Книга Сравнительные жизнеописания, страница 61. Автор книги Плутарх

Разделитель для чтения книг в онлайн библиотеке

Онлайн книга «Сравнительные жизнеописания»

Cтраница 61

На рассвете дня Ксеркс, обозревая флот и ополчение, стал на возвышенное место, как Фанодем* пишет, выше капища Гераклова, где остров Саламин узким проливом отделяется от Аттики; а по свидетельству Акестодора, на границе мегарской, выше так называемых Керат*. Он сидел на золотом троне*; вокруг него было много писцов, которых должность состояла в том, чтобы описывать то, что происходило во время битвы.

Между тем как Фемистокл приносил жертвы на главном корабле, приведены были к нему три пленника, прекрасные видом, в великолепной золотой одежде. Их почитали сынами Сандаки, сестры царя, и Артаикта. Прорицатель Эвфрантид взглянул на них и, как в то же время от жертв воссиял великий и яркий свет и с правой стороны некто чихнул*, то он, взяв за руку Фемистокла, повелел ему посвятить этих юношей и принести всех в жертву Дионису Оместу («Свирепому»)*, уверяя, что это доставит грекам спасение и победу. Фемистокл был поражен столь чрезвычайным и страшным прорицанием; но народ, как обыкновенно случается в великих опасностях и трудных делах, полагая свое спасение более в том, что странно и необычайно, нежели в том, что согласно с рассудком, призывая громким криком все вместе бога, привел к жертвеннику пленников и принудил совершить жертву так, как приказал прорицатель. Об этом повествует Фаний Лесбосский, мудрец, весьма сведущий в истории.

О множестве варварских кораблей стихотворец Эсхил в трагедии своей, именуемой «Персы», говорит уверительно, как совершенно знающий о том*, следующее:

Приплыла тысяча за Ксерксом кораблей!
Я знаю точно то! По быстроте своей
Две сотни кораблей их всех превосходили.

Афинских кораблей всех было сто восемьдесят; на каждом из них было восемнадцать человек, которые сражались на палубе; из них четверо были стрелки; прочие же – тяжеловооруженные.

Кажется, Фемистокл воспользовался временем столь же хорошо, как и местом. Не прежде на неприятеля он обратил корабли свои, как по наступлении обыкновенного часа, когда сильный ветер поднимается с моря и гонит валы в пролив. Этот ветр нимало не вредил греческим судам, которые были низки – почти наравне с морем; но варварские, с поднятыми кормами и высокими палубами, будучи тяжелы, были вращаемы ветром и представляли бока свои грекам, которые быстро на них неслись и обращали внимание к Фемистоклу, как человеку, лучше всех знавшему то, что было им полезно. На него напал начальник персидских кораблей Ариамен, человек храбрый, лучший и справедливейший из братьев царских, имевший большой корабль, с которого, как со стены замка, метал копья и стрелы. Аминий из Декелеи* и Сокл из Педиэи, плывшие на одном судне, когда корабли устремились один на другой, сцепились с ним крючьями. Ариамен вскочил к ним в судно; они устояли твердо против него и, поражая копьями, наконец бросили в море. Мертвое тело его, несомое с обломками кораблей, узнала Артемисия*, подняла и принесла к Ксерксу.
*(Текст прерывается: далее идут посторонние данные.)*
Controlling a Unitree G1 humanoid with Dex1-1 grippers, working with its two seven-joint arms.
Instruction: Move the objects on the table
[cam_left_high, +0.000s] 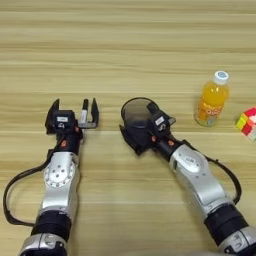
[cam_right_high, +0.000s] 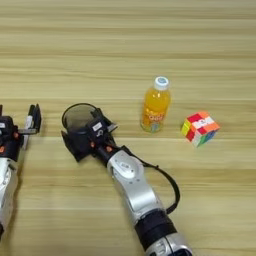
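Note:
A dark grey translucent cup stands upright near the middle of the table. My right gripper reaches it from the near right, its black fingers closed around the cup's lower body. To the cup's left, my left gripper rests low over the wood, open, with nothing between its fingers. A small orange-juice bottle with a white cap stands upright to the right of the cup. Farther right lies the multicoloured puzzle cube. No marker is in view.
Both silver forearms with black cables come in from the near edge. Bare wood planks stretch across the far half of the table.

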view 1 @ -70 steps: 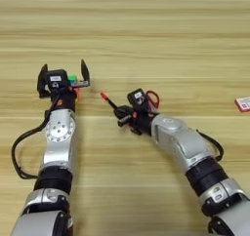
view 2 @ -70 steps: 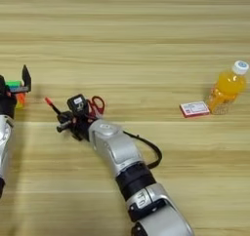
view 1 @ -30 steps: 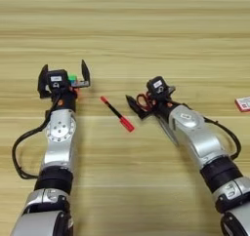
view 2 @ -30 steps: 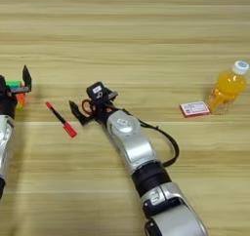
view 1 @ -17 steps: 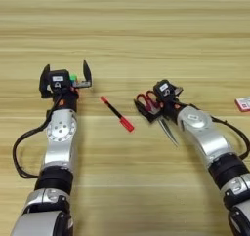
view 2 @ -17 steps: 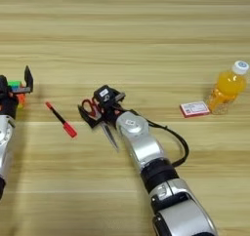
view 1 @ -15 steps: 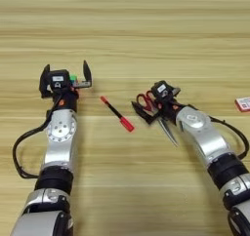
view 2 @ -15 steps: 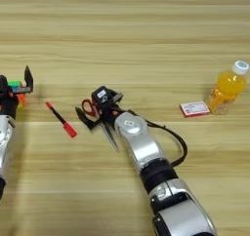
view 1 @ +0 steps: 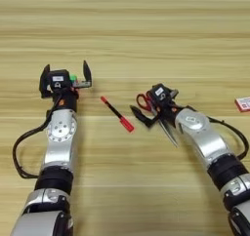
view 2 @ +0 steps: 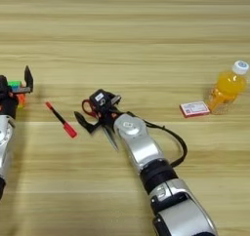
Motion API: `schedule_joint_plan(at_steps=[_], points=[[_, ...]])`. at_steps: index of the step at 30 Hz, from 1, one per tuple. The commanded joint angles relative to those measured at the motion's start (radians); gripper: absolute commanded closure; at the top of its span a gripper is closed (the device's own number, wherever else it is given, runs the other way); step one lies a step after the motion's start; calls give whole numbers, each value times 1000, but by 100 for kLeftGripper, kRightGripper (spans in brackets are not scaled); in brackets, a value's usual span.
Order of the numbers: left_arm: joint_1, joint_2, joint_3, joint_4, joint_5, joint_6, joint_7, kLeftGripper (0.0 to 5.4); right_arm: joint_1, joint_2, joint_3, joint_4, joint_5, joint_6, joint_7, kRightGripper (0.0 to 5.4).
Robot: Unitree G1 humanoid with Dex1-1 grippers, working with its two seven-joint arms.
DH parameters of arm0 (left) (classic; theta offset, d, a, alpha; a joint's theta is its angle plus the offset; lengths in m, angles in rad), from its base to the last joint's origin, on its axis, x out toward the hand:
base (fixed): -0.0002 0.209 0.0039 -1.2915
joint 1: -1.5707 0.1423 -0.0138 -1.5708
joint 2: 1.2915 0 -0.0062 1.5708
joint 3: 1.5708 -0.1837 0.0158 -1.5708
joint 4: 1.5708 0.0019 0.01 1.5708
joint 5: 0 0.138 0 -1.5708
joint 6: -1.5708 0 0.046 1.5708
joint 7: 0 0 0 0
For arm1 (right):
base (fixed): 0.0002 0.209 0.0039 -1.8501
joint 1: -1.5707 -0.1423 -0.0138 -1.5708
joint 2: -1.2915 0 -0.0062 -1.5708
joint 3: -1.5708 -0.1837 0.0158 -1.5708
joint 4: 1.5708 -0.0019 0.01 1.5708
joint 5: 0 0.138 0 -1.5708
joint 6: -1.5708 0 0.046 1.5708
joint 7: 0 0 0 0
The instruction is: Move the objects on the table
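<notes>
Two risks: right pincer [view 1: 152, 108], spread wide over scissors [view 1: 155, 114], could nudge pen [view 1: 117, 114]; left pincer [view 1: 66, 77], wide, brackets cube [view 1: 73, 78].

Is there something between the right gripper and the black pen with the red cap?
Nothing visible. The right gripper is at the scissors, and only bare table lies between it and the pen to its left.
</notes>
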Motion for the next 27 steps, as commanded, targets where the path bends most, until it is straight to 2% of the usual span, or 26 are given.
schedule_joint_plan(at_steps=[1, 15, 27], points=[[6, 3, -3, 5, 4, 18, 2, 0, -28, -5, -4, 30, -17, -18, -15, 2], [7, 5, 1, 7, 3, 14, 3, 0, -74, -27, -13, 167, -62, -57, -77, 2], [5, 5, 1, 5, 3, 16, 6, 0, -34, -101, -16, 154, -81, -65, -74, 2]])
Между тем как битва таким образом происходила, говорят, что свет великий воссиял от Элевсина; по Фриасийской долине до самого моря раздался звук и голос, как будто бы великое множество людей вместе выносили таинственного Иакха*. Из этой толпы говорящих понемногу поднималась с земли туча, которая потом стала опускаться и упала на суда. Некоторым явились призраки в виде вооруженных людей, которые простирают руки от Эгины перед триерами, как бы эакиды, призванные на помощь молениями перед началом сражения*.
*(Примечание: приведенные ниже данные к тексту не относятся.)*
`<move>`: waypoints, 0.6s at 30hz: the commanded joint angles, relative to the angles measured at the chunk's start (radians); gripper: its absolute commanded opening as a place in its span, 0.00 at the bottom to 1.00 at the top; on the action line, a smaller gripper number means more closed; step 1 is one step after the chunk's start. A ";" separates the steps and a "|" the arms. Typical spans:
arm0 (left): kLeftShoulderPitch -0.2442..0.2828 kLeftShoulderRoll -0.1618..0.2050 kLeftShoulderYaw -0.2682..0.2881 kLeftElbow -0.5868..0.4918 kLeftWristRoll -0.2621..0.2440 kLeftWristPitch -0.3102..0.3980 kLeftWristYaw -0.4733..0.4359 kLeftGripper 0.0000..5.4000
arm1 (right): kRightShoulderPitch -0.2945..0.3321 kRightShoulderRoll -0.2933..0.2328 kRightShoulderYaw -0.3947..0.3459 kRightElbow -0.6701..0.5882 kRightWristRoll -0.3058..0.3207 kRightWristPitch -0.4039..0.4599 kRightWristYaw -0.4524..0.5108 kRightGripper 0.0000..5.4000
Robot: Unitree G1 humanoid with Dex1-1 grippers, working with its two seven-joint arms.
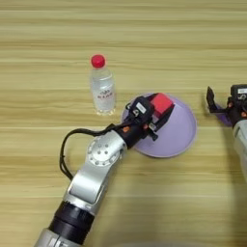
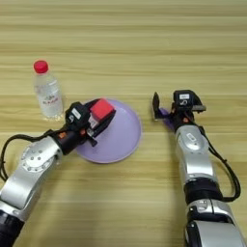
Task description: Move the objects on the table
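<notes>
Plank grain runs sideways across the light-brown wooden table (image 1: 144, 29), which fills both views. Near its centre lies a round purple plate (image 2: 120, 137), and the left gripper (image 2: 99, 118) reaches in over the plate's 10 o'clock rim, its two black fingers clenched on a small red cube (image 2: 102, 108) that sits above the plate's upper left part; whether the cube touches the plate cannot be told. A clear plastic water bottle (image 1: 102, 87) with a red cap and red-printed label stands upright at 10 o'clock from the plate, just beside its rim and close to the left gripper's wrist. At 3 o'clock from the plate, apart from it, the right gripper (image 2: 166, 113) rests low at the table with its fingers spread, one black finger standing up on the plate side. A small purple bar (image 2: 166, 118) lies between those fingers, mostly hidden; whether they touch it cannot be told.
</notes>
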 commanded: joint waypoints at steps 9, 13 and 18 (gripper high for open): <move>0.094 0.109 0.118 -0.031 -0.040 0.037 0.001 0.40 | -0.022 0.005 0.003 0.010 -0.004 0.011 -0.005 1.00; 0.122 0.130 0.153 -0.019 -0.048 0.030 0.007 0.40 | -0.024 0.006 0.004 0.013 -0.005 0.010 -0.006 1.00; 0.153 0.141 0.188 -0.012 -0.057 0.030 0.011 0.40 | -0.027 0.006 0.005 0.018 -0.006 0.009 -0.007 1.00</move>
Ликомед, афинянин, корабленачальник, первый овладел неприятельским судном, снял с него все украшения и посвятил их Аполлону Лавроносцу. Другие греки, поравнявшись строем с неприятельскими судами, которые в тесном месте не все вдруг, но по частям вступали в бой и сталкивались между собою, сражаясь с ними упорно до самого вечера, одержали, как говорит Симонид, прекрасную и знаменитую победу*, блистательнее которой ничего не произвели на море ни варвары, ни греки и которая была плодом мужества и общих усилий соединенно сразившихся народов, благоразумия и искусства Фемистокла.

По окончании битвы Ксеркс, еще сражаясь духом против неудачи, предпринял перевести пехоту в Саламин, соединив этот остров с твердой землей и оградив пролив, для нападения на греков. Фемистокл, испытывая Аристида, предлагал идти в Геллеспонт и разломать наведенный Ксерксом на судах мост, дабы, говорил он, поймать Азию в Европе. Аристиду* не нравилось это предложение, и он сказал: «Теперь мы воевали с варваром, преданным неге и роскоши; но если заключим в Греции и страхом доведем до последней крайности государя, властителя таких сил, то он не будет более смотреть спокойно на битву, сидя под золотым балдахином; но дерзнет на все, будет сам везде присутствовать по причине опасности, исправит упущенное и последует лучшим советам для спасения целого. Итак, – продолжал он, – по моему мнению, не только не должно нам разломать наведенного им моста, но, если бы можно было, навесть еще и другой, дабы скорее выбросить его из Европы». «Если это кажется полезнее, – отвечал Фемистокл, – то время подумать всем нам и употребить все средства, чтобы принудить его в скорости оставить Грецию».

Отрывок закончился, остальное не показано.